Other shortcomings of both the standard displacement balloon and the weeping balloon approaches can arise from the use of non-compliant balloon materials. Each of the patents referenced above generally discloses a light delivery catheter having an elongated, tubular balloon that extends along the length of the catheter at least as long as the length of the light treatment zone. As explained by Saab, in “Applications of High-Pressure Balloons in the Medical Device Industry,” published in Medical Device and Diagnostic Industry, September 2000, pg. 86, achieving this tubular shape in an inflated balloon generally requires the use of a relatively non-compliant (i.e., less elastic) balloon material that will retain its shape when inflated. Because non-compliant balloons are more rigid and do not conform to the shape of the vessel, such balloons have a greater tendency to cause mechanical trauma to the vessel. The resulting injury response can lead to restenosis.
The non-compliant angioplasty balloon is also limited in its ability to treat long tortuous vessels. When using a light emitting element within an angioplasty balloon it is necessary to fully inflate the balloon to adequately displace blood. However, this can be difficult in tortuous vessels, especially if the treatment length is greater than 1-2 cm. This is due to the fact that, when inflated, the non-compliant angioplasty balloon tends to inflate in a straight line, rather than follow the curvature of the vessel. The result is that the balloon tends to straighten the vessel, causing mechanical trauma to the vessel.

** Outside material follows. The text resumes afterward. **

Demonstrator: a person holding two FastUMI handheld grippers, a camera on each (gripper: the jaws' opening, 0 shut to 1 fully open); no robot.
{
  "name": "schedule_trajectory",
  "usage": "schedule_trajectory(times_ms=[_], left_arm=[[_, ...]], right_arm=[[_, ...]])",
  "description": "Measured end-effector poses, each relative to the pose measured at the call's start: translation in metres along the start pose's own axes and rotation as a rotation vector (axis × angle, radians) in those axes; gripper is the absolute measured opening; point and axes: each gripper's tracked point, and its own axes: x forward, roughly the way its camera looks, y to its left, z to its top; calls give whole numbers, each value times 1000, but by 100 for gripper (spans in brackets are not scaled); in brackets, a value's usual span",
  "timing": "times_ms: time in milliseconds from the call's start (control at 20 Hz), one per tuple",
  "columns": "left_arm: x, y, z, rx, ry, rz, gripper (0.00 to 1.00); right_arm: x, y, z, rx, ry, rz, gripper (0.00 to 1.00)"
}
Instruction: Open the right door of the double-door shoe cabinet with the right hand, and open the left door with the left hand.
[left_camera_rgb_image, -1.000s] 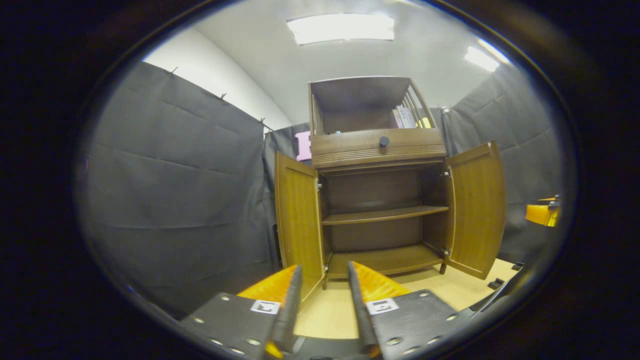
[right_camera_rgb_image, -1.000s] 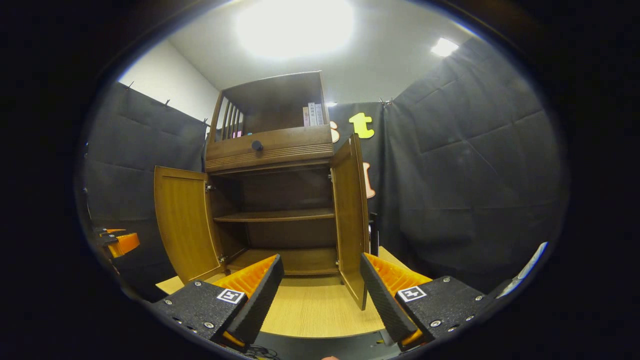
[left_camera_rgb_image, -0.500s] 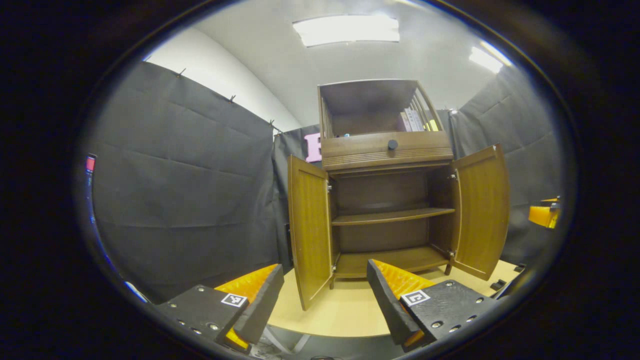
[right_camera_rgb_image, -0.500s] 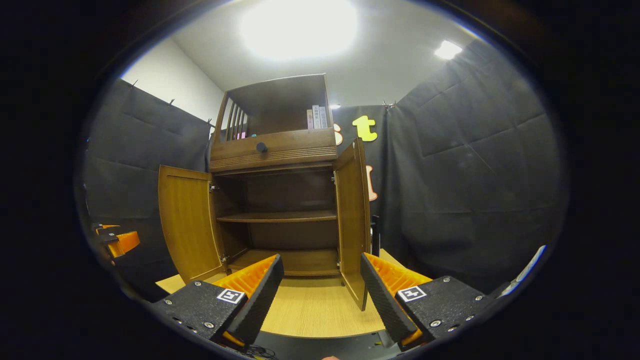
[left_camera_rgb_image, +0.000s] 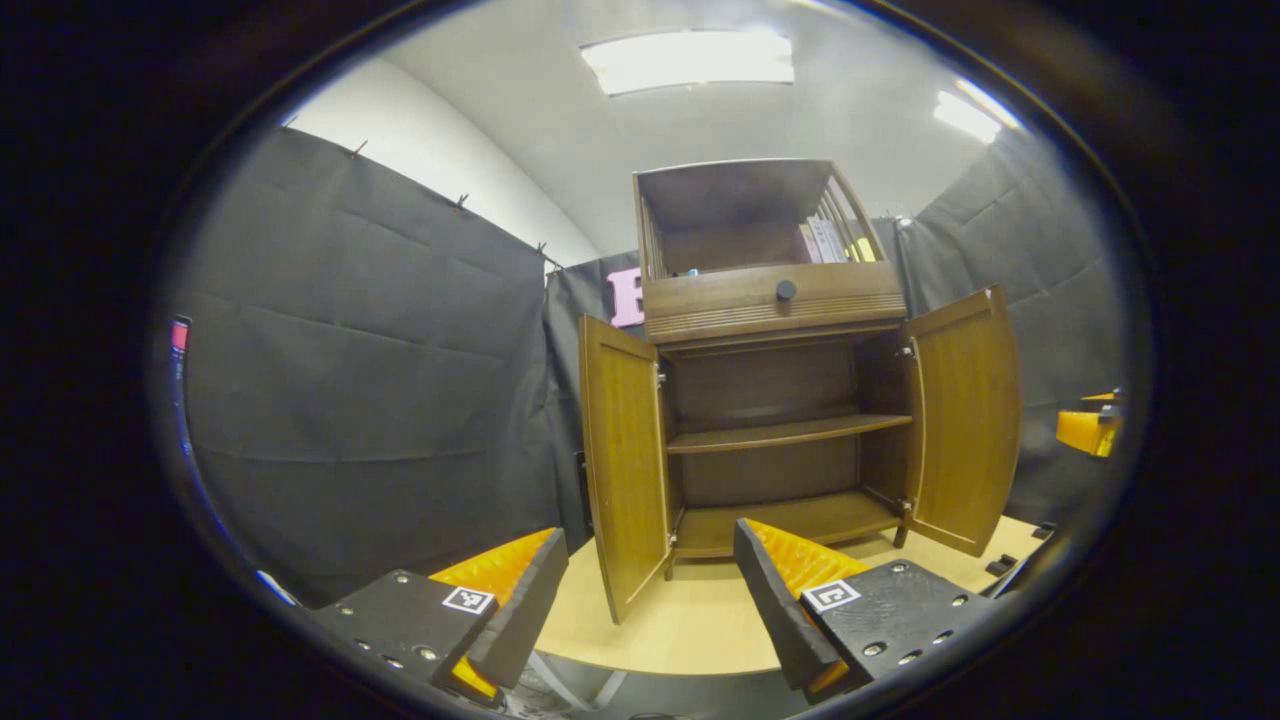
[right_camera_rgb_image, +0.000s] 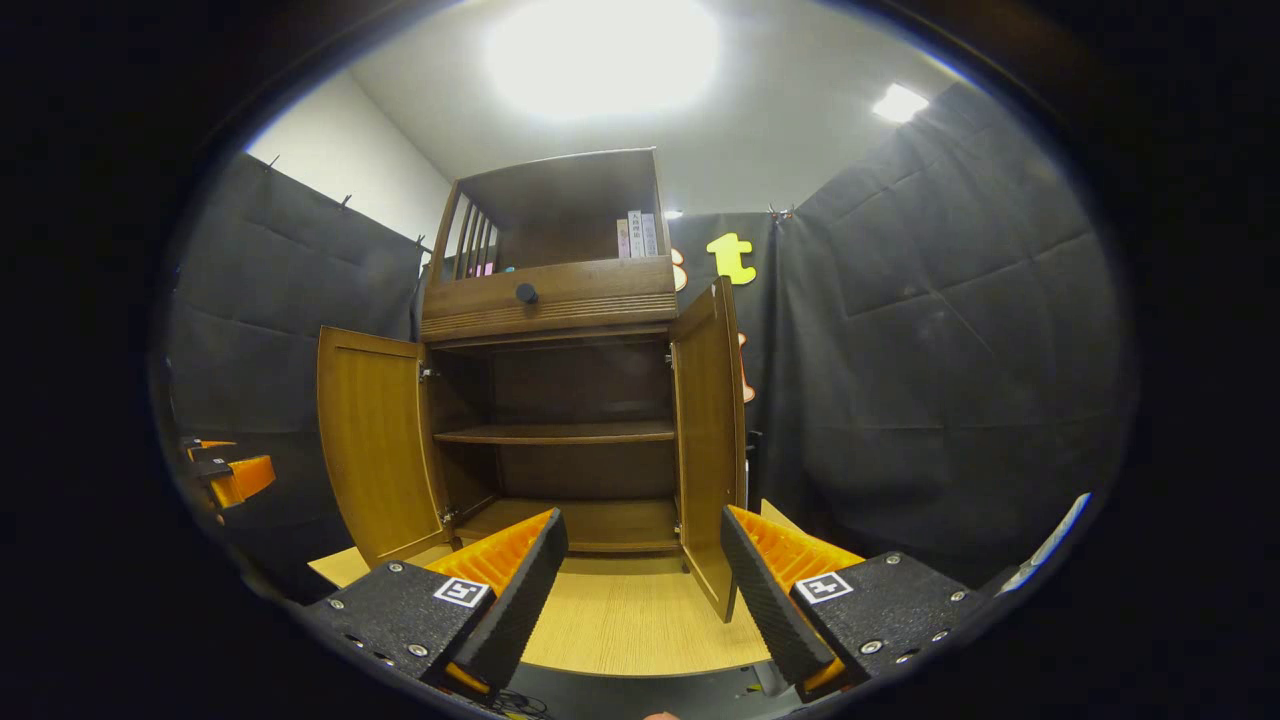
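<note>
The wooden shoe cabinet (left_camera_rgb_image: 775, 300) (right_camera_rgb_image: 550, 300) stands on a light wooden platform with both doors swung wide. In the left gripper view its left door (left_camera_rgb_image: 625, 460) hangs edge-on just beyond my left gripper (left_camera_rgb_image: 645, 585), which is open and holds nothing; the right door (left_camera_rgb_image: 965, 415) stands out to the side. In the right gripper view the right door (right_camera_rgb_image: 708, 430) is just past my right gripper (right_camera_rgb_image: 640, 570), also open with nothing between its fingers, and the left door (right_camera_rgb_image: 375, 445) is splayed outward. Two bare shelves show inside.
A drawer with a dark round knob (left_camera_rgb_image: 786, 290) tops the door compartment, with an open shelf of books (right_camera_rgb_image: 635, 232) above. Black cloth walls close in on both sides. The other gripper shows far off at the view edges (left_camera_rgb_image: 1088, 428) (right_camera_rgb_image: 232, 475). The platform (right_camera_rgb_image: 640, 620) ends near my fingers.
My left gripper's fingers have spread from narrow to wide and drawn back from the left door. The right gripper has barely moved. Both doors stay open.
</note>
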Motion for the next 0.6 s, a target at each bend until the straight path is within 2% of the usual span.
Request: schedule_trajectory(times_ms=[50, 100, 250, 300, 600], left_arm=[[0, 0, 0, -1, 0, -1, 100], [0, 0, 0, 0, 0, 0, 95], [1, 0, 1, 5, -4, 1, 95], [1, -1, 2, 6, -5, 1, 100], [4, -1, 1, -1, -4, 5, 100]], right_arm=[[0, 0, 0, 0, 0, 0, 95], [1, 1, 1, 0, 0, 0, 95], [4, 3, 1, -2, -2, 3, 95], [5, 4, 2, -2, -3, 5, 95], [13, 7, 2, -9, -5, 11, 95]])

The non-compliant angioplasty balloon also has a limited ability to treat small diameter vessels. When using the angioplasty balloon approach, it is necessary to mount the non-compliant angioplasty balloon on the catheter shaft overlapping the light treatment zone. However, use of such a non-compliant balloon adds to the diameter of the device in the treatment zone, thereby limiting access to small vessel diameters.

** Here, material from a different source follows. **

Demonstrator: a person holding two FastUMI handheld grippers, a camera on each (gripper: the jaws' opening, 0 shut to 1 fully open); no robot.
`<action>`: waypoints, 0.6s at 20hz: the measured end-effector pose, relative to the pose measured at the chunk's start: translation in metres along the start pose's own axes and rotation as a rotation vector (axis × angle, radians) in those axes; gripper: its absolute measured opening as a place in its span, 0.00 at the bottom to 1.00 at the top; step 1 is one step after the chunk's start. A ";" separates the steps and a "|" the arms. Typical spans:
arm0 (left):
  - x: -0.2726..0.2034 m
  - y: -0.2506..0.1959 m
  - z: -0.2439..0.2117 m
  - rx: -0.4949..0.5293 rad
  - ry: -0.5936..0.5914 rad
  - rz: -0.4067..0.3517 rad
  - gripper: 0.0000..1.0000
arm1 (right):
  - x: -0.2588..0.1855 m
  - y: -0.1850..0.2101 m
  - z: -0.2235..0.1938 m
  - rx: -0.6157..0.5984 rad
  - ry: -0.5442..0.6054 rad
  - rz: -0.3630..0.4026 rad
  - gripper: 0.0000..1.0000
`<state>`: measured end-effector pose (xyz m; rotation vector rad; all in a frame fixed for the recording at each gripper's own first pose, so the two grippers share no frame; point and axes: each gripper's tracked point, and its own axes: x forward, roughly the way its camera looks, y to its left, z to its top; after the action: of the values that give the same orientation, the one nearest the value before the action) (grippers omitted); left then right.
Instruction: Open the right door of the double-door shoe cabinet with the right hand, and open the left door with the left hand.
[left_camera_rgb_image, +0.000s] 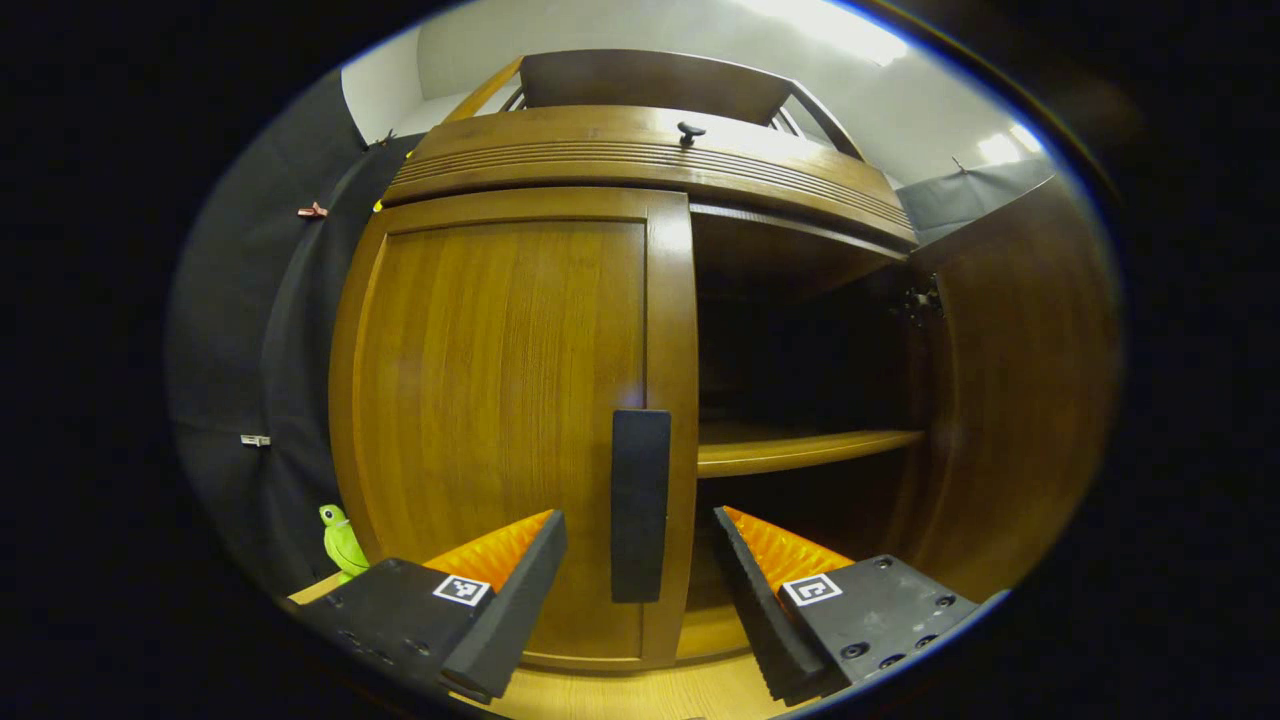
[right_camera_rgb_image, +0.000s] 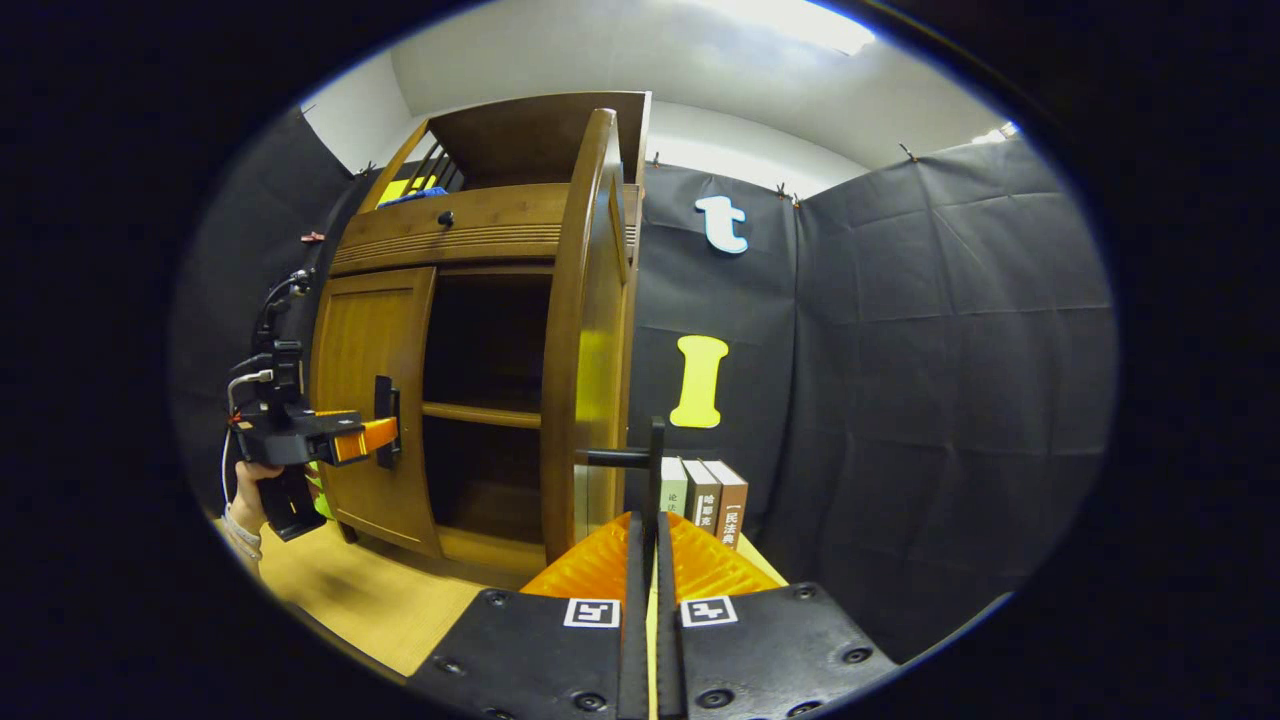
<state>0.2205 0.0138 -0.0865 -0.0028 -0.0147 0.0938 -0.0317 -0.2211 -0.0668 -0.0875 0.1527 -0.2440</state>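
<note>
The wooden shoe cabinet (left_camera_rgb_image: 520, 360) stands close ahead in the left gripper view. Its left door (left_camera_rgb_image: 490, 400) is closed, and the black handle (left_camera_rgb_image: 640, 505) of that door stands between my left gripper's (left_camera_rgb_image: 640, 590) open fingers, untouched. The right door (left_camera_rgb_image: 1010, 400) hangs swung out. In the right gripper view that door (right_camera_rgb_image: 590, 330) is seen edge-on, and my right gripper (right_camera_rgb_image: 650, 560) is shut on its thin black handle (right_camera_rgb_image: 656, 470). Farther left in that view, a hand (right_camera_rgb_image: 245, 480) holds the left gripper (right_camera_rgb_image: 370, 437) at the left door's handle (right_camera_rgb_image: 385, 410).
Dark shelves (left_camera_rgb_image: 800, 450) show inside the open half. A drawer with a small knob (left_camera_rgb_image: 690, 130) runs above the doors. Three books (right_camera_rgb_image: 705, 495) stand beside the cabinet on the wooden table (right_camera_rgb_image: 350, 590). A green toy (left_camera_rgb_image: 343, 545) sits at the cabinet's left.
</note>
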 end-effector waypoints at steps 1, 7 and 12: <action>0.006 0.000 -0.002 -0.012 -0.001 0.004 0.88 | -0.001 -0.002 0.000 0.003 -0.001 -0.004 0.07; 0.025 0.006 -0.017 -0.017 0.033 0.018 0.74 | -0.008 -0.035 0.004 -0.022 -0.020 -0.078 0.05; 0.029 0.001 -0.022 -0.047 0.042 -0.001 0.63 | -0.019 -0.038 0.002 -0.006 -0.008 -0.058 0.07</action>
<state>0.2502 0.0172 -0.1081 -0.0514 0.0254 0.0926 -0.0584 -0.2527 -0.0584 -0.0995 0.1429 -0.3012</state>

Still another shortcoming of the non-compliant angioplasty balloon is in the treatment of vessels whose diameter tapers or otherwise changes within the length of the section to be treated. When using an angioplasty style balloon it is necessary to inflate the balloon to displace the blood. This can cause injury within the smaller diameter regions of the vessel being treated since these balloons generally have a constant diameter along their length.

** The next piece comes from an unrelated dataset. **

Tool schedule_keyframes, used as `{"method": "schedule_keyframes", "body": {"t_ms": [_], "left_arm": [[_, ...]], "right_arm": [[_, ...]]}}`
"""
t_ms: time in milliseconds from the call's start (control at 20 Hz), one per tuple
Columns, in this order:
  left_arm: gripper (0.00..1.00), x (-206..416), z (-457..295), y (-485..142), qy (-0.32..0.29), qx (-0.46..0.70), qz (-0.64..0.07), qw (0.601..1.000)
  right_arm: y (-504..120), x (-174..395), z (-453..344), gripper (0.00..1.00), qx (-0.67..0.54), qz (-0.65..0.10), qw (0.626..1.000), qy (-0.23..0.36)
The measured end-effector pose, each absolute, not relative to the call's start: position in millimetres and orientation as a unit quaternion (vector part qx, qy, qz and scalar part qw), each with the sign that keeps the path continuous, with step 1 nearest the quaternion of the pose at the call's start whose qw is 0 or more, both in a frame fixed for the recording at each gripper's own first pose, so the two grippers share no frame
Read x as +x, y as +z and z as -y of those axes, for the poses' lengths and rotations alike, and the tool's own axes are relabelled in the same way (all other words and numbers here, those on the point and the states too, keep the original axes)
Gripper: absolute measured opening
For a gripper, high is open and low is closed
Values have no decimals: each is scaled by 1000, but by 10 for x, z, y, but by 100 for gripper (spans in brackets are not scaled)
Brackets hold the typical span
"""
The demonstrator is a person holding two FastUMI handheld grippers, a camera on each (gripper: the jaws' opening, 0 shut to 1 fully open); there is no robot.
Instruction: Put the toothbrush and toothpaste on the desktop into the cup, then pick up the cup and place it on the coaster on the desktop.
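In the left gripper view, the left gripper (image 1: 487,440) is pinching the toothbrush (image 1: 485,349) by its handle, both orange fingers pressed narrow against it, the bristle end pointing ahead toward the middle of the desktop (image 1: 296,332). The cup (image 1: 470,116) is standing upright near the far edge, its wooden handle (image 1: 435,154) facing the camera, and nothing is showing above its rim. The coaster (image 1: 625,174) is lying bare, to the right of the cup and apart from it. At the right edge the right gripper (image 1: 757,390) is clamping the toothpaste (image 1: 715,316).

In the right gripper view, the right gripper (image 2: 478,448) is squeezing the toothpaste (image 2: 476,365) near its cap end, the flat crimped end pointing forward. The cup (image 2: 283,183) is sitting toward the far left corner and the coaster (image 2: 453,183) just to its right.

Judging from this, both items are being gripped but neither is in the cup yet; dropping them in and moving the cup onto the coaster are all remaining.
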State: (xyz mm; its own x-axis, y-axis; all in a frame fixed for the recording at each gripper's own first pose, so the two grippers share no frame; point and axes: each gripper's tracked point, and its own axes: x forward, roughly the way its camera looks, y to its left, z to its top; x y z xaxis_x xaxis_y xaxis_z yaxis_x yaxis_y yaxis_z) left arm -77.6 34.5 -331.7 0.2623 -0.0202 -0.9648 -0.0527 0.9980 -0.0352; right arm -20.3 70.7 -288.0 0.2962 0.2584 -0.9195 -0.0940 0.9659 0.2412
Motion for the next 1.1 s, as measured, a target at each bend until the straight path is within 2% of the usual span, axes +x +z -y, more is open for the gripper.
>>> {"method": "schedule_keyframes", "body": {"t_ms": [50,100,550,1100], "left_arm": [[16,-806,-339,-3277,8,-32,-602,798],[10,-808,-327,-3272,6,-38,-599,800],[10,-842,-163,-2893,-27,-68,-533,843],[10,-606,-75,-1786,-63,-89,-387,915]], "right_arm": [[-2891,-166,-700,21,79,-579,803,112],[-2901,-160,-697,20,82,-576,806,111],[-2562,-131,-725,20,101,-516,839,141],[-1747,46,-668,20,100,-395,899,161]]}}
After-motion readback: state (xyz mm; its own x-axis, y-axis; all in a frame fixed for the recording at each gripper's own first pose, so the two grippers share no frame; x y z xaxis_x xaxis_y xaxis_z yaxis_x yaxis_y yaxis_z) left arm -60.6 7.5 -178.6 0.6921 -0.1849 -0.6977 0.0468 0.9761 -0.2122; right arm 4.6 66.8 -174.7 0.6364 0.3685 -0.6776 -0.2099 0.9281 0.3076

Furthermore, non-compliant balloon devices have a limited ability to treat multiple vessel diameters with a single device. With the angioplasty balloon approaches, the device generally must be correctly sized to the vessel to be treated. This requires that a significant stock of devices be kept on hand and also limits the various vessel geometries that can be treated.
Thus, there is a significant need for improved light delivery catheters that can provide improved blood elimination along the light treatment region and can avoid the shortcomings associated with prior devices employing non-complaint angioplasty balloons. The present invention provides improved light delivery catheters having these and other features and advantages.